• rose

Feeling the Heat in Chile

Santiago, Chile


As much as we would have loved to see Bolivia, flight/time/money-wise, it made more sense to fly down to Santiago, Chile to start the next part of our adventure.


We arrived into Santiago at 4 in the morning, and the hostel we were staying at was kind enough to let us get some sleep on the couch before we could check in to our room. Surprisingly, we accomplished a lot after just a few hours of sleep! We ate a delicious breakfast at a very Vancouver vegan restaurant, and then continued to peruse around the trendy neighbourhood we were staying in, called Barrio Italia. The streets were lined with designer furniture stores, coffee and ice cream shops, boutique clothing stores, etc. Basically a more upscale version of Main Street in Vancouver. We found ourselves wondering why Calgary didn’t have anything like this! The way the streets were designed, there was one main opening to the street with a long corridor that lead to a number of other stores along the way, and usually an indoor/outdoor cafe at the back. It was such an interesting use of space and design, and we eagerly browsed through the endless corridors to satisfy our curiosity. Santiago felt like a European city; beautiful French architecture, lots of parks and monuments, and many outdoor patios and cafes and boutique shops lining pedestrian-only streets.

That first afternoon we took a walking tour of Santiago. We have taken these free walking tours in a number of cities in South America. Basically you show up, and an English speaking guide takes you and a group of 10-20 other tourists around the city, providing lots of history and context, and pointing out the main things to do and see. We have found these walking tours to be quite interesting, and a good way to get our bearings when we arrive in a city. Most of the tour guides have a University degree in history and are working towards a masters or some other career in tourism, and they are a great resource!

The tour ended near San Cristobal Park, and so we figured since we were there we might as well check it out. The line-up for the cable car was about 45 minutes, so we decided to walk up instead. It was after 6 PM but the sun was still beating down. We watched as tons of local cyclists decked out in spandex powered by us. What a way to spend a Friday night! At the top we took in a view of the whole city. For dinner we tried some typical Chilean food.

The next few days we stayed in the downtown area. Our Airbnb was right around the corner from the Pre-Colombian Art Museum, which is a beautifully designed building. We spent one morning roaming around their art exhibits and imagining the daily life of people who lived in the Pre-Columbian era.

One full day was spent at the mall buying camping gear for the next part of our journey.

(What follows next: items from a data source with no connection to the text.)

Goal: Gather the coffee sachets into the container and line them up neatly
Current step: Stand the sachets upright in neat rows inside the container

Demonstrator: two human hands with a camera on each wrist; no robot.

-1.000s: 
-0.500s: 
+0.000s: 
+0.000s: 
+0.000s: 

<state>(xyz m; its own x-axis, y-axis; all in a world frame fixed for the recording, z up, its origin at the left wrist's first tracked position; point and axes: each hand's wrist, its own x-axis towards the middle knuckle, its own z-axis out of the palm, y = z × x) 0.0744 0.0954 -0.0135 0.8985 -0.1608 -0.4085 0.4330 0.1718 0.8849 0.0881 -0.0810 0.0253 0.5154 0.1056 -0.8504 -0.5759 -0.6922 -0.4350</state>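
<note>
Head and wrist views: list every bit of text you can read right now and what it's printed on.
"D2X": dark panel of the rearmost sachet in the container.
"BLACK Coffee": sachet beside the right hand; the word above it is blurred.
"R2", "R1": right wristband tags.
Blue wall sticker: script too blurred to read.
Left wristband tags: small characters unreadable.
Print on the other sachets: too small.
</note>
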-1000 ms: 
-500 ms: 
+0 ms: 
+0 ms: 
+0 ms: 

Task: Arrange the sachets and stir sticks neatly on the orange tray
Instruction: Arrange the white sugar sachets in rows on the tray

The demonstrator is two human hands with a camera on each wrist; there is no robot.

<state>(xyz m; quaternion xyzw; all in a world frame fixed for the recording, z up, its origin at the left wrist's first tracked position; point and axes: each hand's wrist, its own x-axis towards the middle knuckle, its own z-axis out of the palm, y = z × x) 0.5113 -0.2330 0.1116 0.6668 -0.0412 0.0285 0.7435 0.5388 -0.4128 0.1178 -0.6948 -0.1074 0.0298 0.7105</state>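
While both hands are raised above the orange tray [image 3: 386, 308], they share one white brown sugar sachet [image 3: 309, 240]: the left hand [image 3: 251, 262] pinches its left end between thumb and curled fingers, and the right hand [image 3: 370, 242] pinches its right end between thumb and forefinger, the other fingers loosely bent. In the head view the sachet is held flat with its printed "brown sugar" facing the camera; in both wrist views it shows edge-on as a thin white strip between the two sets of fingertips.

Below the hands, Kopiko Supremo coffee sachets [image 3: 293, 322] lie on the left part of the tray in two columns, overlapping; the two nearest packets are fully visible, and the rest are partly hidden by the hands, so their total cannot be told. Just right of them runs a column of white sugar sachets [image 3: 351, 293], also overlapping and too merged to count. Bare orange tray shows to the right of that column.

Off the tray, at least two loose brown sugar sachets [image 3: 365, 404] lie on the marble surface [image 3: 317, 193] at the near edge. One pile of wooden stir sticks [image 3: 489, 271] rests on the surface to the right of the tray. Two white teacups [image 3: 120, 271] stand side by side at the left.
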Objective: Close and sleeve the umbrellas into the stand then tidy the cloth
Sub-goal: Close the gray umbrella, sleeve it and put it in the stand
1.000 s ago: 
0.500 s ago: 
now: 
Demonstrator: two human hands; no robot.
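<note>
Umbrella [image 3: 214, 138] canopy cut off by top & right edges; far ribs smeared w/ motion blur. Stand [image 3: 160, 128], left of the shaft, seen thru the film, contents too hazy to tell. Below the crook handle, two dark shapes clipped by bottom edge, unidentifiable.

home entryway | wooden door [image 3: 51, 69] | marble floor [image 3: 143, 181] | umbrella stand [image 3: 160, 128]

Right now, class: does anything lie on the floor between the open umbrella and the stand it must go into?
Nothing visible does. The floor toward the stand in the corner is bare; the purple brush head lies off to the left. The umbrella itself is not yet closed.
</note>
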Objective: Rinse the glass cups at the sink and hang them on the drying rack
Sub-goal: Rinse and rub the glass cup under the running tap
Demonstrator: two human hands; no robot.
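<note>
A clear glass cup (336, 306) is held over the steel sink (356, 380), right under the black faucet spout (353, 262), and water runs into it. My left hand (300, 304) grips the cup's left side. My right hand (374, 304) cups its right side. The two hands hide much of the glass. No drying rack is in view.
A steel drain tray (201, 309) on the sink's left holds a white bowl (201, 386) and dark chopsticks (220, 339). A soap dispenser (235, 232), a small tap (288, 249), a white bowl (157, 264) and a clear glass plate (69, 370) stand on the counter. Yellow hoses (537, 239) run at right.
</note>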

It was hard to bite the bullet and buy gear when we have a full set of perfectly good quality camping equipment at home...but we really wanted to be able to experience Patagonia to the fullest. We are hoping we can sell our gear to fellow travellers once we are done, although I can already tell Devon has dreams of bringing the tent back to Canada with us...that would be the third tent he owns...we might need to stage an intervention. To give you an idea, within 10 minutes of when we got home from the mall, Devon had set up the sleeping bags, mats, and tent, and let me tell you, it was like seeing a kid on Christmas morning. In the end I think it will be worth the time, effort and money - we will keep you posted!